Jonah Goldberg’s Liberal Fascism: The Secret History of the American Left, From Mussolini to the Politics of Meaning, details how the growth of government-corporate cronyism during the past 120 or so years has been largely a phenomenon of the socialist left. Wendell Berry misses this crucial historical insight in his running critique of capitalism, and his missing it draws him into flatly inaccurate claims, as when he asserts that “the United States government’s agricultural policy, or non-policy, since 1952 has merely consented to the farmer’s predicament of high costs and low prices; it has never envisioned or advocated in particular the prosperity of farmers or of farmland …”

This makes it sounds as if the government is largely uninvolved in agricultural markets, letting the winds of the free market blow wherever they wish. It’s true that the U.S. government has moved away from buying and destroying food as it did under FDR in the Great Depression, a statist attempt to prop modity prices while countless Americans went hungry. But even since 1952, and in a dizzying number of ways, the American government has been busy erecting all manner of protections for American agriculture, from fat subsidies on rice and other grains to import quotas on sugar, price supports on milk, and a long-running policy of paying farmers and ranchers to idle parts of their land.

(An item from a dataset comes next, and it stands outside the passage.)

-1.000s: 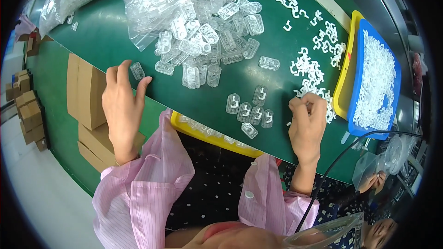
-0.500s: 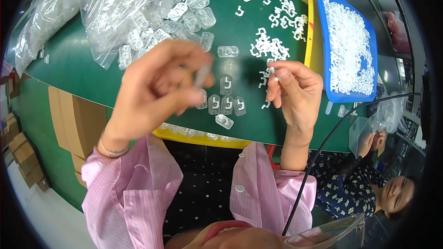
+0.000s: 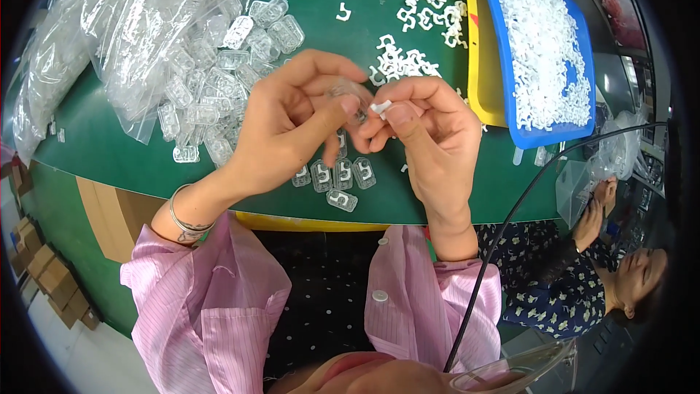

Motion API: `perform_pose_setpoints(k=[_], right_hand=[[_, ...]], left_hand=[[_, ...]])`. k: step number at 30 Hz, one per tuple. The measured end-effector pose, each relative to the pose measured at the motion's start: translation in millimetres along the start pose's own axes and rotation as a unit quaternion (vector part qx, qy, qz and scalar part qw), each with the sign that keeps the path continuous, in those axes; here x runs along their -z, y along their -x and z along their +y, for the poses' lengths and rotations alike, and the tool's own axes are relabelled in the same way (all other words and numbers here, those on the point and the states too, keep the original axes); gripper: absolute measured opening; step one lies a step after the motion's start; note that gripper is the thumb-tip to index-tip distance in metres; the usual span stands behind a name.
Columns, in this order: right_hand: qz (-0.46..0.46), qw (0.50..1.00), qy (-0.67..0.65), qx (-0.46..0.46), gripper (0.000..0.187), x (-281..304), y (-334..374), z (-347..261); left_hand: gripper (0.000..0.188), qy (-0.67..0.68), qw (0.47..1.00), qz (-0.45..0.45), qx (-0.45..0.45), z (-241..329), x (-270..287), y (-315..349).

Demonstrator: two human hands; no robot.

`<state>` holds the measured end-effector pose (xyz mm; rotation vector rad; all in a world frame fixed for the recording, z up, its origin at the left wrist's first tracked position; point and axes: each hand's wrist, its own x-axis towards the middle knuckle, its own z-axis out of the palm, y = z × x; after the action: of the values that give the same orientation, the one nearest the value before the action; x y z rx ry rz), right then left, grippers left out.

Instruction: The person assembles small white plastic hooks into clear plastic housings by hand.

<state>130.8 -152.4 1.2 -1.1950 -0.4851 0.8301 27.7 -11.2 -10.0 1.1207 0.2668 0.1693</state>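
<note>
I register one change: the left hand and right hand have come together. The left grasps a clear case; the right pinches a white hook. I judge the parts positioned for alignment; contact I cannot tell. Below, hook-fitted cases lie on the bench; beyond, loose hooks.

Surroundings of the green desk.
At left, a large cardboard carton and stacked smaller boxes flank a green floor; at right, a black cable curves past a co-worker in dark flowered clothing, a reddish bundle lying farther off.
</note>
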Motion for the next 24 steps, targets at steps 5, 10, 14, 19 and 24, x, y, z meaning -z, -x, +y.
perform_pose_setpoints(k=[5, 10, 14, 19, 24], right_hand=[[0.022, 0.994, 0.074, 0.08, 0.012, 4, -1, 4], [-0.036, 0.999, -0.019, 0.018, 0.016, 1, 3, 6], [-0.051, 0.996, -0.078, 0.002, 0.015, 9, -1, 5], [-0.063, 0.97, -0.221, -0.076, 0.016, 10, 0, 3], [-0.032, 0.975, -0.211, -0.058, 0.016, 6, 2, 12]], left_hand=[[0.032, -0.059, 0.996, 0.044, -0.053, -7, 14, -4], [0.033, -0.002, 1.0, 0.024, -0.009, -4, 8, -5], [0.026, -0.052, 0.998, -0.008, -0.022, -3, 7, 4], [0.019, -0.147, 0.986, -0.008, -0.076, -3, 10, -2], [0.019, -0.025, 0.999, 0.025, 0.008, -5, 4, -3]])
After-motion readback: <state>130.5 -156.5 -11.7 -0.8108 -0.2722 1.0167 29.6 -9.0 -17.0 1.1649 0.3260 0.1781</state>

The most recent version of the U.S. farm bill as of this writing, passed in early 2014, runs to over 600 pages of bureaucratic busyness—and keep in mind, this is only the additions and modifications to existing U.S. agricultural laws and regulations, not the sum total.

Despite this sort of meticulous involvement in the agricultural economy, family farms have gone bankrupt by the hundreds and thousands over the years, often in waves. Some of this is just natural market forces at work, but government policies also have contributed, and in ways that Berry’s sweeping talk of “sentimental capitalism” obscures rather than illuminates.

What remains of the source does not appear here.